Surprisingly, I enjoyed it enough to be blogging about it in via this erotica space I share with Talon Rihai. Why, you may well ask. First and foremost, I confess, it's because I have a serious thang for Sacha Baron Cohen. Though his humor is hit-and-miss and his political zingers sometimes don't zing, I love his acting and the obvious pleasure he takes in it, plus I find him truly handsome, a combination of goofy and sexy that I just can't resist.
Like the best of comedians, he is willing to look like an asshole for a joke. From Borat's thongs to Bruno's liederhosen, I love his slapstick. And as a fellow Jew, I love his Jewishness. Even as he ventures into xenophobic shtick, he lets us in on the joke, for he isn't speaking Arabic or Kazakh, he's babbling nonsense with heaping doses of Hebrew.

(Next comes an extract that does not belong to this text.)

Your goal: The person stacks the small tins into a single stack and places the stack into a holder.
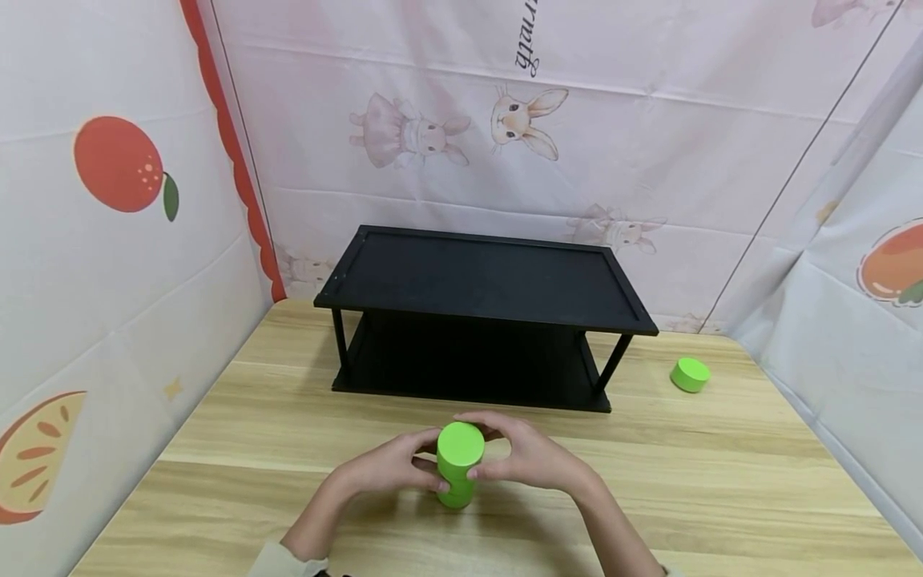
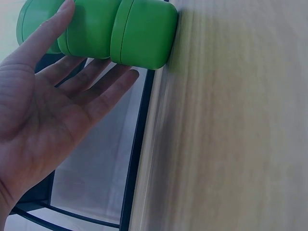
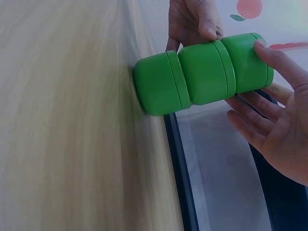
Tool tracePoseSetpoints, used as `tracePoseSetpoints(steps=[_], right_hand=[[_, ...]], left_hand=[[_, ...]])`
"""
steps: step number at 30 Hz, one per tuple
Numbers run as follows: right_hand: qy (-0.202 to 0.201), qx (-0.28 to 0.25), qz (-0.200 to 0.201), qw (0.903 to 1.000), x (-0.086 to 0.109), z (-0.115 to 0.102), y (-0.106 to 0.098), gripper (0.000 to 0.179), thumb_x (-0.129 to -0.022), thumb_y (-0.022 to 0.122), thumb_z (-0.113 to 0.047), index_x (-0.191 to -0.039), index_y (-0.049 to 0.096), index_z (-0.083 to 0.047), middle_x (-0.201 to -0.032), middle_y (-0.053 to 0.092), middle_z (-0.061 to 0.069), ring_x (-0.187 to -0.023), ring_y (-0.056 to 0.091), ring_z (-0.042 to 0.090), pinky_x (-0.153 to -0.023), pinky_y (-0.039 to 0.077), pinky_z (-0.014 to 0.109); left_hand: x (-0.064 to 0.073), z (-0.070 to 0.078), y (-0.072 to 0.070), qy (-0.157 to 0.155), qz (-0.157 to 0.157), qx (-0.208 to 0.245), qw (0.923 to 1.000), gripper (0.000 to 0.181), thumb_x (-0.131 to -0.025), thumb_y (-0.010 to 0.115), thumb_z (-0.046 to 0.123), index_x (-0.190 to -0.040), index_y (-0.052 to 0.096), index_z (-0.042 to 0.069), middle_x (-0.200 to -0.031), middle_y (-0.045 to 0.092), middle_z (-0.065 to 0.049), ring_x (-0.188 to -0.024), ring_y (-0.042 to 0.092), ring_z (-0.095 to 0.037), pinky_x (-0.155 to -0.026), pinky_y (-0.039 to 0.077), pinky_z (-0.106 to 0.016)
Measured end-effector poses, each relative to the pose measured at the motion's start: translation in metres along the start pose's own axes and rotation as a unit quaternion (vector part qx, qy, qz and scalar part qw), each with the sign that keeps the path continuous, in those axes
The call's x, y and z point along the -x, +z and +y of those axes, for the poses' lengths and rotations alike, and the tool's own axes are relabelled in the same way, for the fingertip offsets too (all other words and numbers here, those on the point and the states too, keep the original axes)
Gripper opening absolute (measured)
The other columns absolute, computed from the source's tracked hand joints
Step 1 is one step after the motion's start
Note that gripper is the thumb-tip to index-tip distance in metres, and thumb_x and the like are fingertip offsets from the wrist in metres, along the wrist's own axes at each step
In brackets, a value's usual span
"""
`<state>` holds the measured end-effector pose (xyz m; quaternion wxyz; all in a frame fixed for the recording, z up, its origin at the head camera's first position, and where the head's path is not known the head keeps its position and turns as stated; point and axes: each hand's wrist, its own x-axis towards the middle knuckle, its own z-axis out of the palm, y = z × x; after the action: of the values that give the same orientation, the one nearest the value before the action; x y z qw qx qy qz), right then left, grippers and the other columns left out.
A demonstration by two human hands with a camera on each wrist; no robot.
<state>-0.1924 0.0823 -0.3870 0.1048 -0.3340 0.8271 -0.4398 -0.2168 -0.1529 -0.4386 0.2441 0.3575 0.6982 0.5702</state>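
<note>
Three lidded green round jars (image 1: 456, 473) stand upright in a stack on the table in front of the person. In the right wrist view the bottom jar (image 3: 161, 86) meets the wood, below the middle jar (image 3: 204, 74) and the top jar (image 3: 248, 60). The left hand (image 1: 392, 465) holds the stack from the left, its thumb near the seam of the middle and top jars. From the right, the right hand (image 1: 530, 455) grips the top jar between thumb and fingers. In the left wrist view the left fingers (image 2: 103, 89) are partly behind the jars.
Behind the stack stands a black two-tier shelf (image 1: 476, 280) with corner posts. A short green disc-shaped piece (image 1: 690, 375) lies right of the shelf on the wooden table (image 1: 721, 481). Printed cloth walls (image 1: 130, 280) enclose the table's left, back and right.
</note>
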Motion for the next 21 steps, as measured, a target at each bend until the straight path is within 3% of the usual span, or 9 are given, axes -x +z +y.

Certainly, no one is going to call SBC a champion of women's issues, but I love that, alongside a Woody Allene or Mel Brooks type of sexist cluelessness, he doesn't hesitate to queer up his act. He may be a hubby and father of two, but he actively makes himself available for the queerest of fantasies by the roles he takes and the characters he creates.
The Dictator was an uneven film, to be sure, but it was, for me, memorable enough to be writing this. With a speech that links US capitalist democracy to a dictatorship, he pays homage to Chaplin (another trickster hottie) in The Great Dictator. And we can see not only Woody Allen mockumentary and Mel Brooks excess in his style, but more than a hint of Marx Brothers.
All this is to say, SBC: I'm diggin' what you're layin' down. And I'll be having you in a threesome with me and Sarah Silverman in my mind tonight.